- [Exercise] Send back the whole listing untouched.

- [Source data]
<<<<
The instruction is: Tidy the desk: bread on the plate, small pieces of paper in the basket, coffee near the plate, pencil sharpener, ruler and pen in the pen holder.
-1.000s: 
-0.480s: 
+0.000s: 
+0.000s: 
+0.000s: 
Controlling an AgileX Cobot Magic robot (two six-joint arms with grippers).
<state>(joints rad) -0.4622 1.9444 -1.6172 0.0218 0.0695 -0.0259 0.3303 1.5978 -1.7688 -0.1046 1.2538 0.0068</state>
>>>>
- [Answer box]
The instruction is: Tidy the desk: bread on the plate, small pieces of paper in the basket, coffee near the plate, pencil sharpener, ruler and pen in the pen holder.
-1.000s: 
-0.480s: 
+0.000s: 
+0.000s: 
+0.000s: 
Controlling an AgileX Cobot Magic robot (two six-joint arms with grippers).
<state>(joints rad) -0.4622 1.9444 -1.6172 0.0218 0.0695 -0.0259 0.3303 1.5978 -1.7688 -0.1046 1.2538 0.0068</state>

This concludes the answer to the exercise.